The family around my uncle behaved like students when the hostel warden is running his daily rounds. It was like we had to stand up every time he walked by and it didn’t matter if we were eating, we HAD to stand. His absence was a licence to party.
The dinner was something regular, but it was special because we got a cake! A really pretty cake and we took a picture of it on our aunt’s bed because it had a fancy spread. Then my dad made terrible mango chutney that lived in the fridge for a week.
So we did, it started with dress up and then the camera came in which is when we started to pose funny. We played loud music, turned down the lights to something not very bright and danced. We jumped up and down, kicked pillows and cushions and turned the entire house upside down.
This went on till my brother got a call (I think it was his girlfriend) wishing him a happy new year, that was when we realised we danced our way in to 2001.
We then put the cake on the gigantic marble topped dining table, on which my sister, nephew and I sat on.
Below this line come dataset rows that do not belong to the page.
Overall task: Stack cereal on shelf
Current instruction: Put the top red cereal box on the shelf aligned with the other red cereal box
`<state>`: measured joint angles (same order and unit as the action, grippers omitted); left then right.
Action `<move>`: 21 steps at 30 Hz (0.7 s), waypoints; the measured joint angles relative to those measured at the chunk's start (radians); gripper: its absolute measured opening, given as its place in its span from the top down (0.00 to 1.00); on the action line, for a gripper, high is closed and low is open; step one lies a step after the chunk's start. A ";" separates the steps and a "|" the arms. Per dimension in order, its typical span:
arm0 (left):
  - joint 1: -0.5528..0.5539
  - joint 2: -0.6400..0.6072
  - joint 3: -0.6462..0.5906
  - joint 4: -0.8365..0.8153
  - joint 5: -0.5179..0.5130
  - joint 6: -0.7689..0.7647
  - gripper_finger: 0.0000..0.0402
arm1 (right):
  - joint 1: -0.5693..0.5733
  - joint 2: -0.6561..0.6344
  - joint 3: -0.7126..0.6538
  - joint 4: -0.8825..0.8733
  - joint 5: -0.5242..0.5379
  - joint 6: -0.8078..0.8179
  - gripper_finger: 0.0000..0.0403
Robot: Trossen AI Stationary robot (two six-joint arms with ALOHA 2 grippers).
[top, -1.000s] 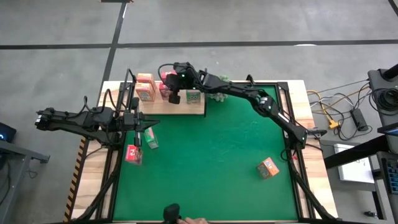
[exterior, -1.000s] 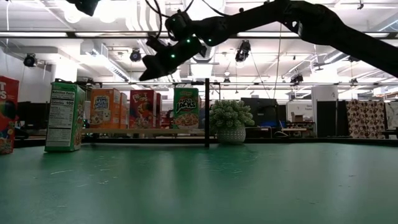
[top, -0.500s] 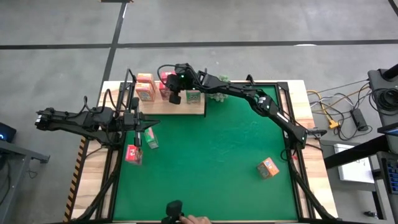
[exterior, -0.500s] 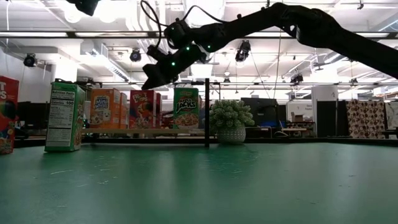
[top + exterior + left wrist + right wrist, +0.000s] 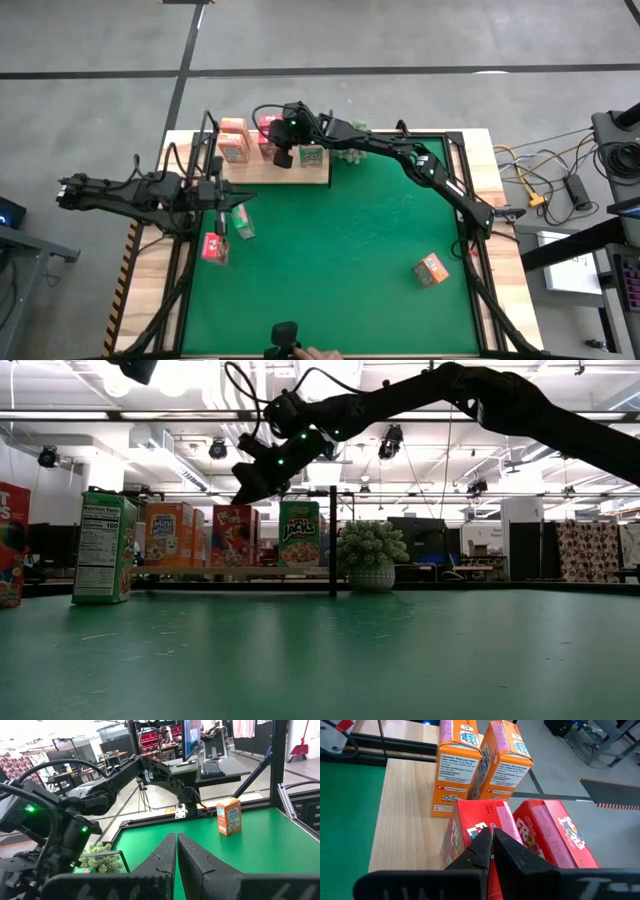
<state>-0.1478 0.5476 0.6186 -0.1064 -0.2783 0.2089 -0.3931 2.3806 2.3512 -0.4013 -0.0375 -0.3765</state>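
Note:
The shelf (image 5: pixel 300 176) is a light wood board at the mat's far left. On it stand two orange cereal boxes (image 5: pixel 480 765), two red ones (image 5: pixel 540 832) and a green one (image 5: pixel 312 155). My right gripper (image 5: pixel 491 831) is shut and slants down just over the nearer red box (image 5: pixel 470 827); the low view shows its tip (image 5: pixel 238 498) close above the boxes. My left gripper (image 5: pixel 176 836) is shut and level over the mat's left edge. A green box (image 5: pixel 243 228), a red box (image 5: pixel 213 247) and an orange box (image 5: pixel 431 269) stand on the green mat. My right gripper has its shut fingertips (image 5: pixel 482 840) over the top face of the nearer red box (image 5: pixel 497 817), coming slantwise from above. I cannot tell whether they touch it. The box stands upright on the shelf.
A bushy potted plant (image 5: pixel 370 555) stands beside the shelf's right end, by a black upright (image 5: pixel 332 540). A person's hand (image 5: pixel 305 353) shows at the table's near edge. The green mat (image 5: pixel 340 260) lies open in the middle.
My right gripper has sunk a little toward the red boxes on the shelf and tipped its nose further down, staying shut. The boxes have not moved.

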 joint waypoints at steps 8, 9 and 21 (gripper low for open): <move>0.000 0.002 0.000 -0.001 0.000 -0.001 1.00 | 0.001 0.000 0.004 -0.005 0.004 0.041 0.97; 0.000 0.002 0.000 0.000 0.000 -0.003 1.00 | 0.002 0.000 0.005 -0.006 0.004 0.043 0.97; 0.000 0.002 0.000 0.000 0.000 -0.013 1.00 | 0.041 -0.079 0.002 -0.071 0.006 0.024 0.97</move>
<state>-0.1482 0.5491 0.6189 -0.1062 -0.2783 0.1958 -0.3517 2.3015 2.3535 -0.4718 -0.0312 -0.3523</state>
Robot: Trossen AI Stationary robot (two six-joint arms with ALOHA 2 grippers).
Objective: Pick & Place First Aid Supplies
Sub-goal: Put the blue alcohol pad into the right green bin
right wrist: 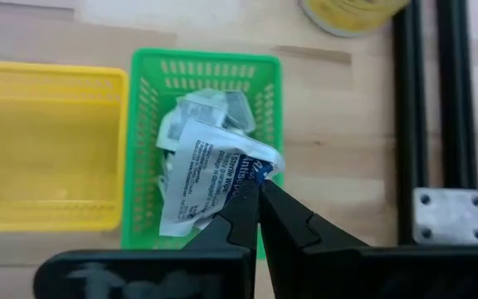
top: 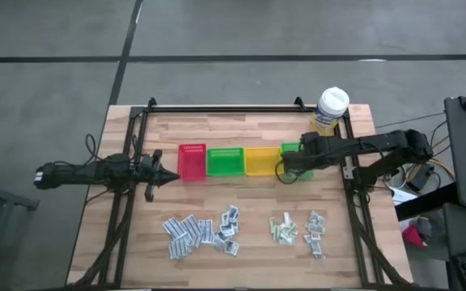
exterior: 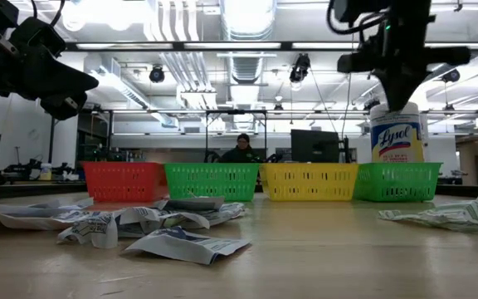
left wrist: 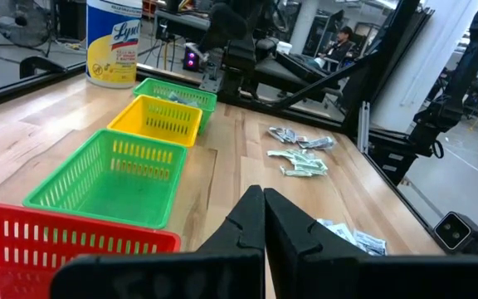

We lit the candles, and sang happy New Year to the happy birthday tune. Yes, we did that, and I was six, so it’s all right.
We then got around preparing food and things for a little picnic we had planned for the morning. We went to a temple that morning, finished offering prayers and as we walked out I held a lotus. We walked by a water body (I’m not sure if it was a dam or a lake) and I the great man slipped and feel into it! Yup I did.
My dad pulled me out and I was soaking wet, so I sat in the car in my underwear while the rest of clothes dried on the car and my family walked in the park. The clothes dried, I got dressed and we left to find a nice spot under a big tree.
We sat under the canopy and opened the huge boxes of lunch and till my tummy said, “Stop eating you fool” in the grumpy, grumbling, noisy sound, and I did. Then I laid back, stared in to the sky and fell asleep.